徐欣意本來還在看電視,看到齊雋禾回家還震驚了下。

“咋突然間回來了?”徐欣意問,眼睛又往齊雋禾身後看,看張時序有沒有跟著回來。

‘我的易感期好像要提前了。’

徐欣意貼著抑制貼,聞不到什麽信息素的味道,倒是作為Alpha的紀姨第一時間就拿來了抑制劑。

“少爺應該是進入易感期了。”說完,紀姨又很熟練的在齊雋禾的小臂上註射了一支抑制劑。

“快扶他回房間。”

徐欣意的體格根本攙扶不了duang大一只的齊雋禾,只能在紀姨的幫助下坐電梯給張時序扶上樓。

到了晚上,張時序的信息素大亂,整個房間都是他散發出來的巧克力聖代味的信息素。

高等Alpha易感期的信息素極具威壓,低級Alpha或者Omega靠近可能都會腿軟,更有甚者失去意識。

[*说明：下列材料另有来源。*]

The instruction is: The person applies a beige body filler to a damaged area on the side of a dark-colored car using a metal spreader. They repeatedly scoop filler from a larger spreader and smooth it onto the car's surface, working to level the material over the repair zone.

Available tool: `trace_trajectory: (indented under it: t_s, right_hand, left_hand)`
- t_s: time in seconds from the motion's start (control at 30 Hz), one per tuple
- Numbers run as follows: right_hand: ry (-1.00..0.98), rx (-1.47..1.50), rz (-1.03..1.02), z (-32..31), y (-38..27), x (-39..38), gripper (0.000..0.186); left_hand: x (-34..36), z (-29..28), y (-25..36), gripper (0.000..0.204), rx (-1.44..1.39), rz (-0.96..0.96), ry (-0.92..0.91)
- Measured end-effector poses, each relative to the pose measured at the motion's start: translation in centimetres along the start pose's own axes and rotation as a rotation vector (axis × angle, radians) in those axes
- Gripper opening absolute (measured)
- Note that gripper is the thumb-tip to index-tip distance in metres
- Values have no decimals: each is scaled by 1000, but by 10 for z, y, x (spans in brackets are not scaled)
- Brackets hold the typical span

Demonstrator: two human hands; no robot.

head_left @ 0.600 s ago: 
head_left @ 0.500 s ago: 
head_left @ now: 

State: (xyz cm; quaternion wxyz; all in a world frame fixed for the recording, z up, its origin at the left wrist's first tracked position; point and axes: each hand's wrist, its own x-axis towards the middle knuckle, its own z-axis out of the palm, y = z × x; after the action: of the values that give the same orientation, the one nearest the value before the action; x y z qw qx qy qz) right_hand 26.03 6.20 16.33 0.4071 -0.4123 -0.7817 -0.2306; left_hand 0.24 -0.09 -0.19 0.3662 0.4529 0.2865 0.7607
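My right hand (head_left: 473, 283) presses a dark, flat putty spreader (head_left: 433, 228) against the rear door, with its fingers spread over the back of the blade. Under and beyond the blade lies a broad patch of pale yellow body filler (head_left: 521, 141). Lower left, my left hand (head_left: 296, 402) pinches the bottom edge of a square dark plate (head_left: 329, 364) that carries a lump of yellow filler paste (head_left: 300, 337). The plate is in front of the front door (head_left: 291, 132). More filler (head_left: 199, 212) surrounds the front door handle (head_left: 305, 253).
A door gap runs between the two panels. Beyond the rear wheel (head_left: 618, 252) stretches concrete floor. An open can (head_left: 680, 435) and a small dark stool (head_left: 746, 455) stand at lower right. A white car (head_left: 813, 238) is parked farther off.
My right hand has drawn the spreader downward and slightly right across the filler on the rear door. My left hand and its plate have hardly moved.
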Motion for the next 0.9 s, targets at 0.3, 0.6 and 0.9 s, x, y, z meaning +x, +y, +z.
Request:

家裏傭人都退了下去,除了作為父母的徐欣意和齊啟明不受影響。

齊啟明沒讓徐欣意進去,他自己進去給張時序又註射了一針抑制劑將止咬器也給他戴上了。

齊雋禾的意識已經模糊了,這次易感期來勢洶洶,他也是第一次。

齊啟明進來了又退出去,朦朧間他好像看到了張時序的身影。

他現在急需信息素安撫,他想起了以前偷偷將張時序的襯衫帶回來過。

張時序迷迷糊糊的爬下床去衣櫃拿衣服結果因為沈重的身體不受控制,“咚”的一聲摔了下去。

徐欣意聽到聲響就開門進來了,“怎麽了寶寶?”

徐欣意也是第一次看易感期的齊雋禾,看到齊雋禾這麽難受,母子連心,她也難受。

齊雋禾沒有理她,自顧自的爬起來去衣櫃翻衣服。

齊啟明隨後跟著進來將徐欣意帶了出去。

“現在寶寶的狀態不對,按照正常來說註射抑制劑過後信息素基本就穩定下來了,這樣子下去兒子遲早出問題。”

徐欣意聽到這話就慌了,“怎麽辦?要找爸爸嗎?”

徐燦陽和李意兩人的研究方向就是信息素方面的。

徐欣意也不管時差了,電話直接撥了過去。

“怎麽了阿moi?”徐燦陽的聲音從對面傳來。

這是徐燦陽的私人號碼,只有家人知道。

“爸爸,寶寶現在出問題了。”徐欣意焦急地說。

“冷靜一下,發生了什麽事?啟明呢?”

“啟明他在我隔壁,雋禾的易感期,好像出問題了。”

“行,我知道了。我現在叫鄭志過去,你們在停雲灣嗎?”

徐燦陽確認了齊雋禾坐在的地方後就打電話叫鄭志過去了。

鄭志是李意親自帶的學生,算是國內信息素的專家。